(ACTIVITY) Look in the material below for the line with "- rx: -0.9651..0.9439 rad" and the line with "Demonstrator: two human", then set down exactly those two lines and all lines between, nothing more.

(RECORDS SHOWN)

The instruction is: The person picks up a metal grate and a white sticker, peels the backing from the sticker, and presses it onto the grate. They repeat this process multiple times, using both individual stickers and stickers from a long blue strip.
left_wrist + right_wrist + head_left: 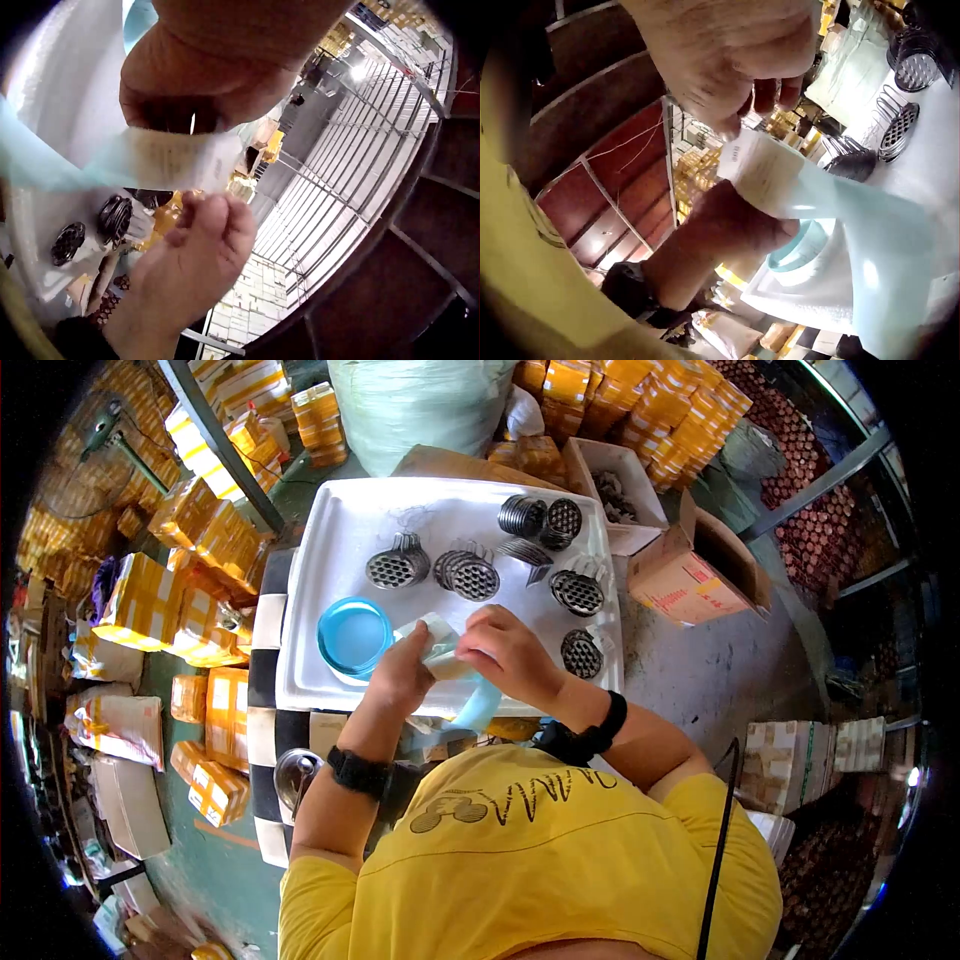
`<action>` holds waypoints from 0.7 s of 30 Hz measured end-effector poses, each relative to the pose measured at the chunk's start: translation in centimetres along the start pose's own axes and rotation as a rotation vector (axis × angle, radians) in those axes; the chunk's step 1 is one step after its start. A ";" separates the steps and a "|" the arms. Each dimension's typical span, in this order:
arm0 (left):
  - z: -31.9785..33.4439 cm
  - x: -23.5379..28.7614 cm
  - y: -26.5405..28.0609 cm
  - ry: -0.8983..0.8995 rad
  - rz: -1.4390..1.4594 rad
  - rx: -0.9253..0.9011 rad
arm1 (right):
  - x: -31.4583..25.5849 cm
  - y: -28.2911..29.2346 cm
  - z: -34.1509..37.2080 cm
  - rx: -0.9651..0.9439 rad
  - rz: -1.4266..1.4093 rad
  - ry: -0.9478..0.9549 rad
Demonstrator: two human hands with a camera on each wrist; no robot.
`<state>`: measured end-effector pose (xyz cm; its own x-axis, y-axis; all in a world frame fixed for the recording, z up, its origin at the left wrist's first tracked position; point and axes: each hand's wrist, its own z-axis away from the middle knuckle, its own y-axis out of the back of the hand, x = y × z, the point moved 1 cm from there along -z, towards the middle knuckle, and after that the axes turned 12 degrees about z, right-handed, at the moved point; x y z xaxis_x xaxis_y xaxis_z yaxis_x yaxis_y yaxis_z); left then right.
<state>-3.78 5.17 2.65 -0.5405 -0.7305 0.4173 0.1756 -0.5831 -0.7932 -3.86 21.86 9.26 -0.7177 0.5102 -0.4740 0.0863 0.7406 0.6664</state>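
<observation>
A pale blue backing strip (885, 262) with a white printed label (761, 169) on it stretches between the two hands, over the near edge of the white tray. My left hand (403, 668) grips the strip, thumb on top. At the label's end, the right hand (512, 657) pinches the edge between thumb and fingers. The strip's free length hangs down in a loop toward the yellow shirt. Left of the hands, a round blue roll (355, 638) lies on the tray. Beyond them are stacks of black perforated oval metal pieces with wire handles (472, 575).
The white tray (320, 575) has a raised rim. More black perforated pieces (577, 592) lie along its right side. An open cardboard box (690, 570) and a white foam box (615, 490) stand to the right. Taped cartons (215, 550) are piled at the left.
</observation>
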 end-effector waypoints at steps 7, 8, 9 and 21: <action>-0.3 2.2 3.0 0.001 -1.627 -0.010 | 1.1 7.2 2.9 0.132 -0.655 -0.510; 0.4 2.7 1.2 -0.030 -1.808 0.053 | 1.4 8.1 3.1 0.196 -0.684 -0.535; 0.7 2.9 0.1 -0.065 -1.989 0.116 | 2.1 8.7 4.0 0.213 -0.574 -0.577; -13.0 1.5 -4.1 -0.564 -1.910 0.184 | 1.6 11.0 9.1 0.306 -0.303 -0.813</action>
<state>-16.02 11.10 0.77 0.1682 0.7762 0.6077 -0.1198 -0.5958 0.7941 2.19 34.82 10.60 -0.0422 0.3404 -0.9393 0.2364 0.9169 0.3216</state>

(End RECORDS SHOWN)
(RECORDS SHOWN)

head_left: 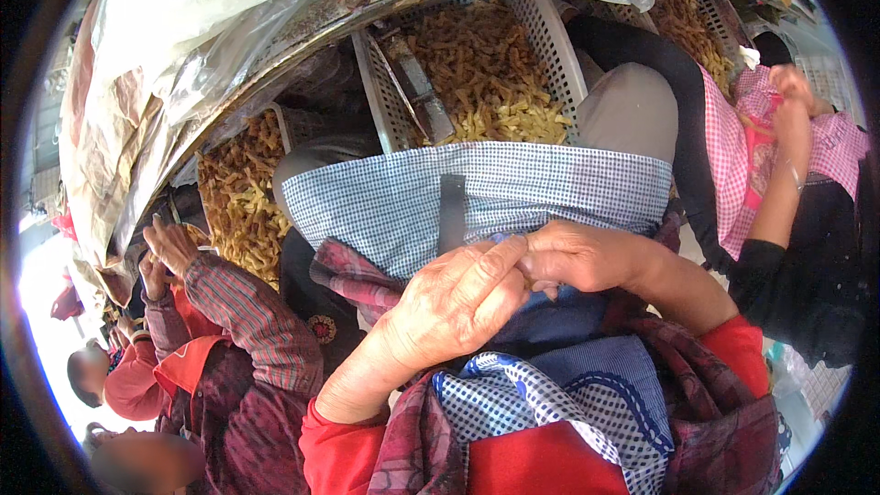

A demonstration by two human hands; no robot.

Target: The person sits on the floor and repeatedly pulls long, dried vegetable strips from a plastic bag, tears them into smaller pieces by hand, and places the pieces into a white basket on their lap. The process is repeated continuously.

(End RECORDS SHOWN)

(OUTPUT)
  - rx: -0.9651..0.9439 rad
  - rz: -1.4266..1.4093 rad
  - ry: -0.9478..0.9549 rad
Demonstrator: two human hands with a camera on each wrist; no robot.

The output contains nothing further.